Contents

vSphere with Tanzu - SupervisorControlPlaneVM stucks in state NotReady

Introduction

Power outage related circumstances recently brought my vSphere with Tanzu Workload Management1 enabled homelab cluster (Supervisor Cluster) into a not desired state which of course I had to fix.

And I do not mean that I have to protect my homelab against the next power outage by finally installing a UPS 😉.

What I actually mean is the following…

Failed to get available workloads: bad gateway

The last couple of weeks I spent a lot of time using my Tanzu Kubernetes Cluster(s)2 to get my head around as well as my hands dirty on this awesome project Knative3. More to come soon 😉. Interacting with a healthy vSphere Supervisor Cluster4 is necessary for e.g. the provisioning of new Tanzu Kubernetes Cluster or the instantiation of vSphere Native Pods.
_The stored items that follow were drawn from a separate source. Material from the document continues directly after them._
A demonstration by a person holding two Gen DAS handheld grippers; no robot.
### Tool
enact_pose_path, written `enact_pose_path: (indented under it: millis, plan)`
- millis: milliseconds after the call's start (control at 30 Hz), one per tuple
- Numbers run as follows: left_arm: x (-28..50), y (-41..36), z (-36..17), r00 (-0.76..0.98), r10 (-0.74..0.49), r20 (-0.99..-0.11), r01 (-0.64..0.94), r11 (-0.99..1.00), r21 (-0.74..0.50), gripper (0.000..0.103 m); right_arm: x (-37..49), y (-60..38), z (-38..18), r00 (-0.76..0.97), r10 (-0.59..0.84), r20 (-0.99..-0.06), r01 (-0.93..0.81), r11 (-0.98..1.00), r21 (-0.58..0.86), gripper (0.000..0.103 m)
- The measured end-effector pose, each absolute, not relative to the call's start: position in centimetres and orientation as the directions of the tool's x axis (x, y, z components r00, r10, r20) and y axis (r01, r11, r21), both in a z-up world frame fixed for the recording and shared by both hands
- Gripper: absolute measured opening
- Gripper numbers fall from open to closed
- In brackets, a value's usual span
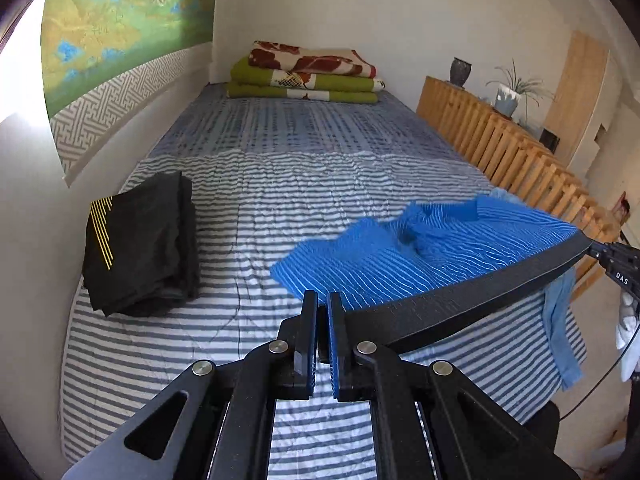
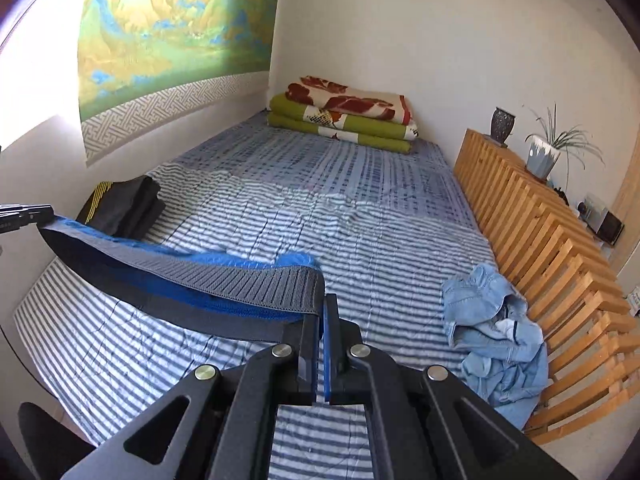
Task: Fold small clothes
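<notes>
A: Where are the blue striped shorts (image 1: 404, 256)?
B: Off the bed, stretched between both grippers. The ribbed dark grey waistband (image 2: 192, 284) runs taut from one to the other; the blue knit with thin white stripes hangs beyond the fingers.
A: And the fingers?
B: The left gripper (image 1: 323, 300) has its fingers pressed nearly together, pinching one end of the waistband. The right gripper (image 2: 322, 304) is clamped on the other end the same way.
A: Anything else lying around?
B: Left of the left fingers, a folded black garment (image 1: 140, 244) with yellow diagonal lines, in a squared stack. Right of the right fingers, a crumpled pale denim piece (image 2: 496, 332) beside the slatted wooden rail (image 2: 560, 240). All on the striped, crinkled bedsheet (image 1: 280, 200).
A: Containers?
B: A dark vase (image 2: 502, 126) and a potted plant (image 2: 544, 156) top the rail; the vase's contents cannot be seen. Folded blankets (image 1: 308, 76) lie far ahead.
</notes>
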State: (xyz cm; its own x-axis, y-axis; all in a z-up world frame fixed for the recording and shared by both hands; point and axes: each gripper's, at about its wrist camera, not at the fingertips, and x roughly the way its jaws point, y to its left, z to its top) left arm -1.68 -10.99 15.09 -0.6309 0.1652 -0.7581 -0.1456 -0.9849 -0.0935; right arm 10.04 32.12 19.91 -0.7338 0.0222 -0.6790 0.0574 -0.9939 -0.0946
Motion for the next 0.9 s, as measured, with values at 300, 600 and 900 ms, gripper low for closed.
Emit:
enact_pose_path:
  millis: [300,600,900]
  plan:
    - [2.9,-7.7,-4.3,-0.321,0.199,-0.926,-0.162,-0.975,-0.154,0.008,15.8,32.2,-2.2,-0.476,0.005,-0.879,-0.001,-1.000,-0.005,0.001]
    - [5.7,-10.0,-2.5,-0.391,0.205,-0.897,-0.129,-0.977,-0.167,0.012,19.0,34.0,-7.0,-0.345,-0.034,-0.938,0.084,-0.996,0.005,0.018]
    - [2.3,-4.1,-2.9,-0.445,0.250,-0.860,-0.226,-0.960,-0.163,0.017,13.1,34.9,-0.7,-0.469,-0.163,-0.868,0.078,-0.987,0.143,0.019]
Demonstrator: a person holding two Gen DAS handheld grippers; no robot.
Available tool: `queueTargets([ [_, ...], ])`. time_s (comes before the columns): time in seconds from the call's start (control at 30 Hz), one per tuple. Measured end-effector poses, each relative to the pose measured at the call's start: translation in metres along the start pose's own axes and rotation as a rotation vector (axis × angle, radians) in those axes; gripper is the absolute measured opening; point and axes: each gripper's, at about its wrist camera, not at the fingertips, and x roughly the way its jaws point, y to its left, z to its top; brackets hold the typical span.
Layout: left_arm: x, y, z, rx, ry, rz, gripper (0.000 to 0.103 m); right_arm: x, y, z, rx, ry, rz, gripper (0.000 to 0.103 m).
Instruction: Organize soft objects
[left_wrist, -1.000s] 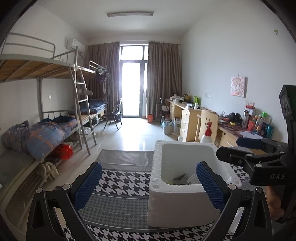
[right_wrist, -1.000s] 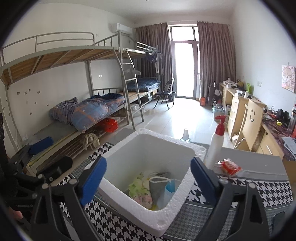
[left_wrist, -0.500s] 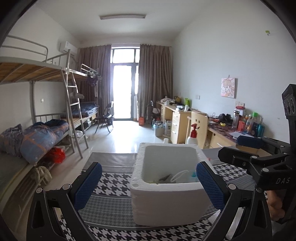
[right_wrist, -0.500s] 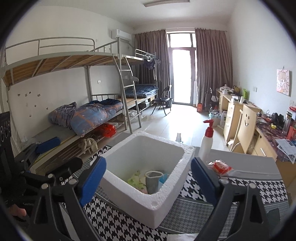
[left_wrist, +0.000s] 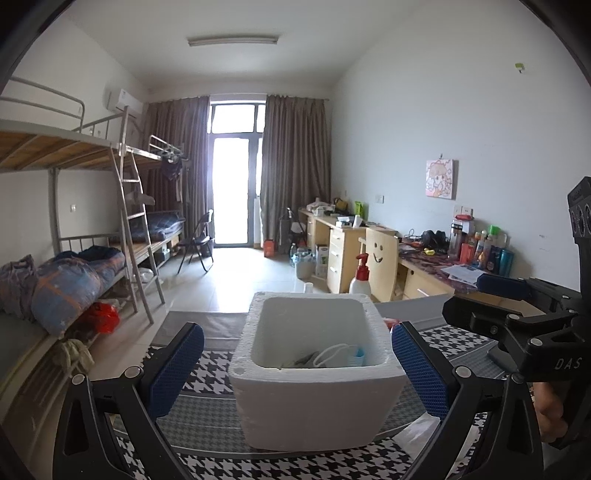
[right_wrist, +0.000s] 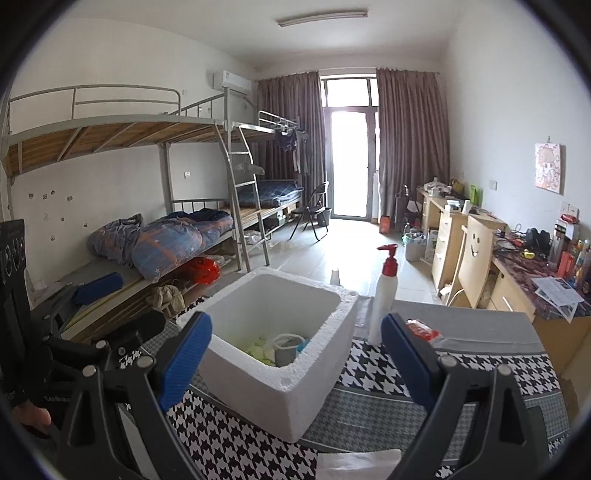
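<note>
A white foam box (left_wrist: 314, 373) (right_wrist: 280, 354) stands on the houndstooth tablecloth (left_wrist: 207, 373). Inside lie soft things: a white and blue face mask (left_wrist: 341, 356), a pale green cloth (right_wrist: 258, 349) and a grey pouch with a white loop (right_wrist: 286, 349). My left gripper (left_wrist: 295, 373) is open, its blue pads either side of the box and nearer the camera, holding nothing. My right gripper (right_wrist: 295, 358) is open too, empty, pulled back from the box. Each gripper shows at the edge of the other's view.
A white pump bottle with a red top (right_wrist: 384, 295) stands behind the box, a red packet (right_wrist: 421, 328) beside it. White paper (right_wrist: 354, 463) lies at the table's near edge. Bunk beds (right_wrist: 166, 236) line the left wall, desks (right_wrist: 517, 273) the right.
Both grippers have drawn back and up from the box, so it looks smaller and less of its inside shows. The left view has swung right, centring the box. Both stay open.
</note>
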Motion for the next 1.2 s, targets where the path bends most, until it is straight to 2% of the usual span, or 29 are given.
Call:
queueTargets([
  [0.37,-0.006,-0.014,-0.002,-0.009,-0.023,-0.041,0.102,-0.02,-0.018,-0.012,0.036,-0.01,-0.06,0.095],
  [1.2,-0.004,-0.047,-0.02,0.033,0.028,-0.133,0.102,-0.051,-0.051,-0.042,0.092,-0.008,-0.143,0.095],
])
Unfortunately, my attempt to login into mine ends quicker than expected with the error message:

1
2
3
4
5
kubectl vsphere login --server=10.10.18.10 --vsphere-username administrator@jarvis.lab --insecure-skip-tls-verify

Password:
FATA[0004] Failed to get available workloads: bad gateway
Please contact your vSphere server administrator for assistance.

My first instinct was to quickly have a look at the Workload Management subsection in the vSphere Client (Menu –> Workload Management or ctrl + alt + 7) and here my suspicion that something is wrong was confirmed. The Config Status of my cluster Malibu was in Configuring state and the following two Status Messages as shown in Figure I were displayed.

/img/posts/202104_v7k8s_supervisorvm_not_ready/CapturFiles-20210422_092403.jpg
Figure I: Supervisor Cluster stucks in configuring state

I observed this Configuring state for a while longer and I was hoping it gets fixed automagically but it didn’t.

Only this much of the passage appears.